Aşağılayanını mı, alay edenini mi?..

Anlaşılıyor ki, büyük bir suç işlemişiz.

Suçumuz da güya "sivil" diye bize zorla dayatılmak istenen Anayasa taslağına karşı çıkmaya cüret etmek.

22 Temmuz zaferini kazandılar ya, uzlaşma sözüne rağmen, Gül´ü Çankaya´ya çıkarttılar ya...

Şimdi sıra, kafalarındaki Anayasa´yı da bize zorla kabul ettirmek.

Doğru kuralı askerler koymuştu: "Anayasa´yı muzafferler yapar."

Biz buna karşı çıkıyoruz. Sonunda bir hezimete daha mı uğrarız.

Uğrayalım.

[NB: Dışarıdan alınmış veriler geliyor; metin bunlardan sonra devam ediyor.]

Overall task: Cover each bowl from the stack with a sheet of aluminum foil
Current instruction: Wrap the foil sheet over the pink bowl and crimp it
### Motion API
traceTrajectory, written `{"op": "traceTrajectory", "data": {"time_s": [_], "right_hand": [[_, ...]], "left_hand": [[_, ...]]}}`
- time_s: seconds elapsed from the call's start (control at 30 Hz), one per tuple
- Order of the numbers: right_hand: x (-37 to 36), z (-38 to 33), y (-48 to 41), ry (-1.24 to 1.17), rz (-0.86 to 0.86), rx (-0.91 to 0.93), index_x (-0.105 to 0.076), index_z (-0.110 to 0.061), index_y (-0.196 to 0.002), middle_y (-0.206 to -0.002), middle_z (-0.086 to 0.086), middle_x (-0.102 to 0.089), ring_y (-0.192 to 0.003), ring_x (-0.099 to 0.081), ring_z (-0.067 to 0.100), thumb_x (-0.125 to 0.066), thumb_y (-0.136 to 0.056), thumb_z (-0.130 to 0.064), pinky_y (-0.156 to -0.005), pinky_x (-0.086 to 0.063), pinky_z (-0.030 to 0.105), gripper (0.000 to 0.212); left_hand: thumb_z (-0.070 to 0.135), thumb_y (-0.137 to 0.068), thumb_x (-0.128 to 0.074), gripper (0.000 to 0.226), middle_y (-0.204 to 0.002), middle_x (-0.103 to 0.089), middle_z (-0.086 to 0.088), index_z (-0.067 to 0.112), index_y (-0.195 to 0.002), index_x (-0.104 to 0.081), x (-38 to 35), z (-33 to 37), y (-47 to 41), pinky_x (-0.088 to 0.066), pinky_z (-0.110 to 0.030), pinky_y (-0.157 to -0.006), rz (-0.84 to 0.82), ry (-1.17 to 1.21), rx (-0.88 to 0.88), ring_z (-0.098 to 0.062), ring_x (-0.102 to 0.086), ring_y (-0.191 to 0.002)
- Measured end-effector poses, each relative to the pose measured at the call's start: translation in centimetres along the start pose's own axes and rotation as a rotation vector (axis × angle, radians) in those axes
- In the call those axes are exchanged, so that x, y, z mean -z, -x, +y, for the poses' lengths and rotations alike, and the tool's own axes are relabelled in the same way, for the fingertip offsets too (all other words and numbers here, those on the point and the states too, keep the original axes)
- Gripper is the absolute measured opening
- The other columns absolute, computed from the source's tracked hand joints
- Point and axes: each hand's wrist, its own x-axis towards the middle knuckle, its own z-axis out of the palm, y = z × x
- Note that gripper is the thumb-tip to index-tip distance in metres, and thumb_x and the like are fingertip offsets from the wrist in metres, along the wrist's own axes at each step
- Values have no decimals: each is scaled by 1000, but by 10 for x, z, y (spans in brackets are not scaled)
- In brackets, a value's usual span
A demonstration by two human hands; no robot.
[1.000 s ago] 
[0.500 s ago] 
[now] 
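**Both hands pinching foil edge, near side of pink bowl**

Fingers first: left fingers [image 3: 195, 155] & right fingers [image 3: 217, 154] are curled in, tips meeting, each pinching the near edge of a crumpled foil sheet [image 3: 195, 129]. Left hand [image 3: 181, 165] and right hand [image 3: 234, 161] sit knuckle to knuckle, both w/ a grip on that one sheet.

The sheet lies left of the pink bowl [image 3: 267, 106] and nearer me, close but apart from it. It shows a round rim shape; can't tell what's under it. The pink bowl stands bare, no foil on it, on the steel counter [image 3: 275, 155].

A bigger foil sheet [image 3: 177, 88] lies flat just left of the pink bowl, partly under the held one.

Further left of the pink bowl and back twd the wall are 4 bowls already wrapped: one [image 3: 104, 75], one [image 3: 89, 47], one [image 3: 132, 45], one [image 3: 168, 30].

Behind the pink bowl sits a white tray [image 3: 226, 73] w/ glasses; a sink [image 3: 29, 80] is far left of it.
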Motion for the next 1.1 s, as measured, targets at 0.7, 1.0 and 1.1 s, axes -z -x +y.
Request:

Hiç fark etmez.

Fikrimizi söylemeye devam edeceğiz.

Onlar da en iyi bildikleri şeyi yapmaya devam etsinler.

Yani hakaret etmeye, darbecilikle suçlama terörü yaratmaya ve alay etmeye...

Anayasa tartışmasında, herkesten aynı zarafeti, aynı zekáyı, aynı demokratik anlayışı bekleme hakkımız yok.

* * *

Cengiz Çandar geçen hafta Referans Gazetesi´nde, "İkinci Cumhuriyetçiler"den oluşan bir milli takım kadrosu yaptı.

Bu kadroya baktım, şu isimler yer alıyor:

"Cengiz Çandar, Mehmet Barlas, Hasan Cemal, Murat Belge, Etyen Mahçupyan, Orhan Pamuk, Mehmet Altan, Eser Karakaş, Şahin Alpay, Mehmet Ali Birand, Ali Bayramoğlu."

Neredeyse hepsi şahsen tanıdığım, geçmişte ve halen dostluğumuz olan insanlar.

Hepsinin entelektüel kapasiteleri, aydın kişilikleri tartışma götürmez.

Yani onları, ötekilerden ayırıyorum.

Tesadüf, Çandar o yazıyı yazdıktan bir gün sonra Haluk Şahin, "Radikal" Gazetesi´nde, bana göre son günlerin en önemli yazılarından birini yazdı.

Ülkemizin geleceği hakkında kafa yoran herkese bu yazıyı okumalarını tavsiye ederim.

* * *

Haluk Şahin yazısına şu soruyla başlıyor:

"Liberallerin AKP´ye verdiği destek ne zaman sona erer? Yoksa bu destek kayıtsız şartsız mıdır?"

Tezi de şöyle:

"İslamcı kökenli AKP, liberallerin düşünsel ve polemiksel desteği olmadan bugünkü konumuna gelemezdi."

Devam ediyor:

"Liberaller diye bir öbekte topladığım aydınlar, bu partinin Batı´ya ve Avrupa Birliği´ne uzanan köprüsü görevini gördü. Onların Batı´da anlaşılması zor yerel kavramlarını, Batı´nın liberal terminolojisine çevirdi, onlara evrensellik ve çağdaşlık aşısı yaptı... Böylece o düşüncelere ve savunanlarına meşruiyet kazandırdı.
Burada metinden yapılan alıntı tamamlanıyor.